Re: What's wrong with it, please be critical

Posted: February 23rd, 2013, 7:39 am
by Sleeping Beauty
I actually strongly disagree with boatbuilder's appraisal, and I think this query's really good. The premise is solid, the threat to the characters immediate, and it's easy to try and imagine where the story might go. I'm actually wondering about your word count, since you don't mention it, and that can be quite the hurdle to agents asking for more.

I'd definitely delete the following lines:

"Rosa never thought she’d make it to sixteen." - It's disjointed from the rest of the plot you lay out.

"They have to run and they have to rely on each other." - Obvious from the sentence that immediately follows. It reads much bettee without it, too.

"Rosa's mischief and individuality brand her a leper." - I think the wording is clunky - I don't like mischief as a noun - and I had to reread the paragraph because I thought they were actually calling her a leper in order to chuck her out. Like boatbuilder said, mention her being shunned, and possibly for something more tangible than her personality.

Keep at it!
Allyse x

Re: What's wrong with it, please be critical

Posted: March 22nd, 2013, 6:26 am
by Kristina
Perhaps you should take a little bit of time to explain your writing style; as opposed to just the story line.The story line itself seems good. I just want to know what the ultimate reason for the book is. What kind of book is it? Is it funny, romantic, or straight forward? Is there something you want your reader to walk away with in the end?

Re: What's wrong with it, please be critical

Posted: March 25th, 2013, 1:24 pm
by Mark.W.Carson
Kristina wrote:Perhaps you should take a little bit of time to explain your writing style; as opposed to just the story line.The story line itself seems good. I just want to know what the ultimate reason for the book is. What kind of book is it? Is it funny, romantic, or straight forward? Is there something you want your reader to walk away with in the end?

For fiction, it is highly uncommon, and probably generally discouraged to give a reason for the book. It is written because the author wanted to, and such is the world of fiction. The questions you have don't really belong in a query. Normally they consist of ~3 paragraphs to hook the agent/editor into requesting further materials.

Re: What's wrong with it, please be critical

Posted: March 25th, 2013, 3:11 pm
by Kristina
Mark.W.Carson wrote:
Kristina wrote:Perhaps you should take a little bit of time to explain your writing style; as opposed to just the story line.The story line itself seems good. I just want to know what the ultimate reason for the book is. What kind of book is it? Is it funny, romantic, or straight forward? Is there something you want your reader to walk away with in the end?

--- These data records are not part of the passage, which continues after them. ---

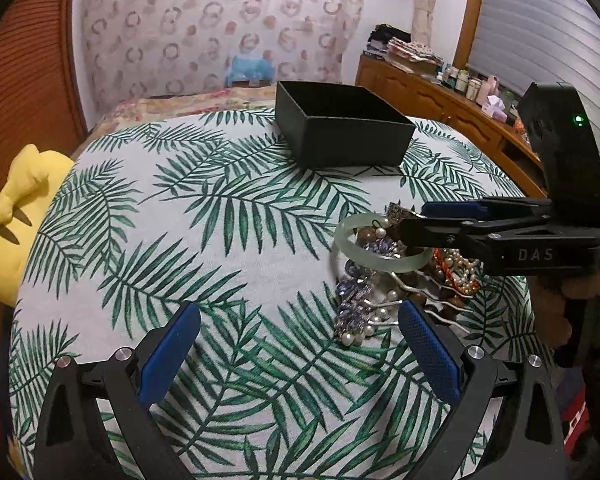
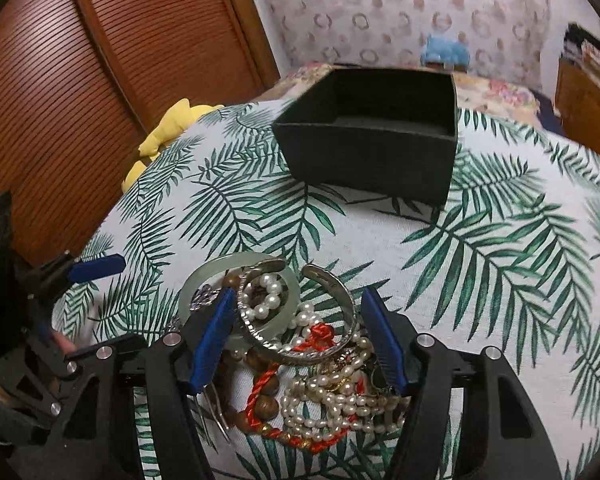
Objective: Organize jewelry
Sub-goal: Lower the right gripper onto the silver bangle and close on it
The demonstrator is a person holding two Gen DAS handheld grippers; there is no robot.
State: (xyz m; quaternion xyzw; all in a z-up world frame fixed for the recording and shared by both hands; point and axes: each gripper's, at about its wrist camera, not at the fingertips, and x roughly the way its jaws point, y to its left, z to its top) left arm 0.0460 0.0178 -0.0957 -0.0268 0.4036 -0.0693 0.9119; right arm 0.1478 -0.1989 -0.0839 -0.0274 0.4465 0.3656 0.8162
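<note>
My left gripper [image 1: 300,344] hangs just above the round table with the white cloth printed in green palm fronds [image 1: 228,208], its two blue-padded fingers [image 1: 172,352] spread wide with nothing between them; only bare cloth lies in the gap. The tangled heap of jewelry [image 1: 396,280] sits just ahead of my left gripper's right finger, towards the right edge of the table.

My right gripper [image 2: 300,336] is down in that heap, fingers apart. The left blue pad [image 2: 214,340] reaches inside the pale green jade bangle [image 2: 236,266], which appears tilted up off the pile; from the left wrist view the same finger passes through the ring of the bangle [image 1: 380,258]. The right blue pad [image 2: 384,340] stands on the far side of the engraved silver cuff bracelet [image 2: 340,292]. Between the two pads lie the cuff, strands of white pearls [image 2: 332,396], a knotted red cord [image 2: 320,334] and brown wooden beads [image 2: 270,390]. The pads are not pressed on anything that I can see. Silver hair pins [image 2: 216,412] poke out beneath the left pad.

The open black square cardboard box [image 2: 376,152] stands farther back on the cloth, well apart from the heap, and what shows of its inside is bare. A yellow plush toy [image 1: 20,208] lies beside the table's left edge.
</note>
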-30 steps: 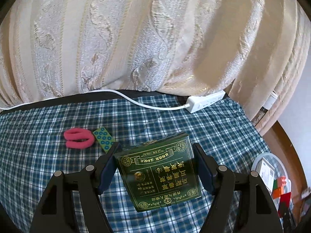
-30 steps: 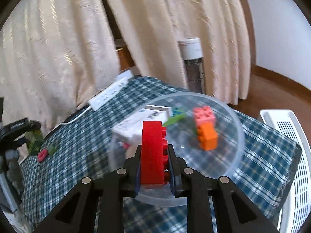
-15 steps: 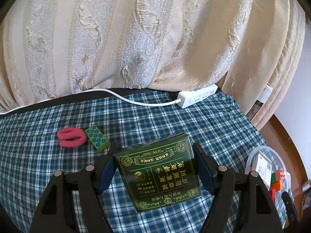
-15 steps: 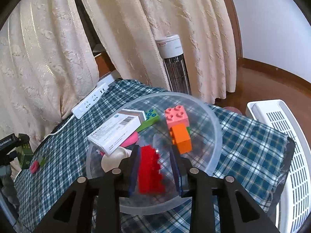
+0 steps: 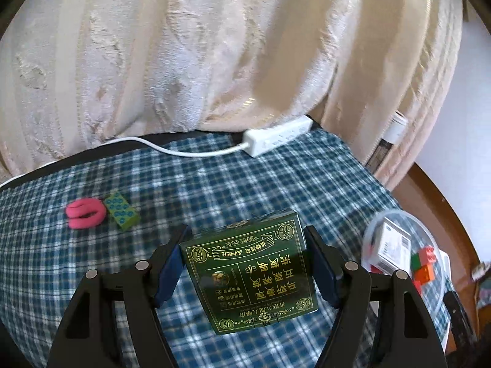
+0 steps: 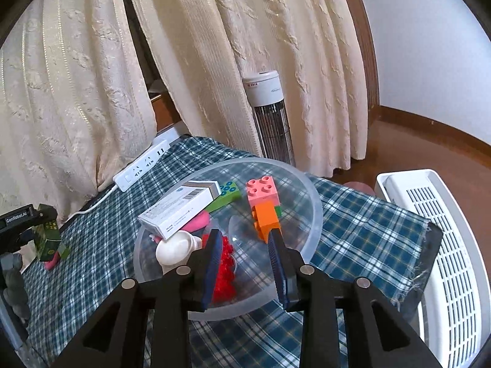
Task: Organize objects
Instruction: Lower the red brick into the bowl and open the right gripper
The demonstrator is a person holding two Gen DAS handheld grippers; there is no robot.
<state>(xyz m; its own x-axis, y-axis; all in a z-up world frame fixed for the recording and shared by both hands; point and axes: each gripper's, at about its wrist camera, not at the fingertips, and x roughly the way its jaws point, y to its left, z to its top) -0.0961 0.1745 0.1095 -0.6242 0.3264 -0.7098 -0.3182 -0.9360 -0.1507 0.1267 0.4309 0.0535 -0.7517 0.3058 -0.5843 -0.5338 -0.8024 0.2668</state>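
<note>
My left gripper (image 5: 245,230) is shut on a dark green box with gold print (image 5: 248,276), held above the plaid cloth. A clear plastic bowl (image 6: 316,202) sits under my right gripper (image 6: 244,234), which is open. A red brick (image 6: 225,273) lies in the bowl beside the left finger, free of the pads. The bowl also holds a white carton (image 6: 181,207), a pink brick (image 6: 262,190) stacked on an orange brick (image 6: 265,216), a flat green brick (image 6: 228,191) and a white round thing (image 6: 175,248). On the cloth lie a pink ring (image 5: 84,213) and a green brick (image 5: 121,210).
A white power strip (image 5: 276,138) and its cable lie at the table's far edge under cream curtains (image 5: 214,46). A white slatted basket (image 6: 435,230) stands right of the table. A tower heater (image 6: 270,116) stands behind it. The bowl (image 5: 399,213) is to the right of the green box.
My right gripper has opened and let go of the red brick, which now lies in the bowl. My left gripper has carried the green box to the right, nearer the bowl.
</note>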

For fiction, it is highly uncommon, and probably generally discouraged to give a reason for the book. It is written because the author wanted to, and such is the world of fiction. The questions you have don't really belong in a query. Normally they consist of ~3 paragraphs to hook the agent/editor into requesting further materials.
I think you must have misunderstood my intention. I wasn't proposing a dramatic alteration or a personal account as to the books inspiration. I think Lauren could spare one sentence to explain the intended audience. I believe it is a good idea for ever author to know who they are marketing their book to regardless of their genre.

Re: What's wrong with it, please be critical

Posted: March 25th, 2013, 4:35 pm
by Mark.W.Carson
Fair enough. I noticed that your own submission was related to a work of non fiction, and the wording in your reply made me think you were suggesting a similar tact. Any luck with your submissions, assuming you have made any?

Re: What's wrong with it, please be critical

Posted: March 25th, 2013, 6:28 pm
by Kristina
When I read over my original post I could see where it could have been easily misunderstood. I have not yet actually sent out any queries. I feel as if I have not sufficiently polished my letter and I am reluctant to send it out incomplete.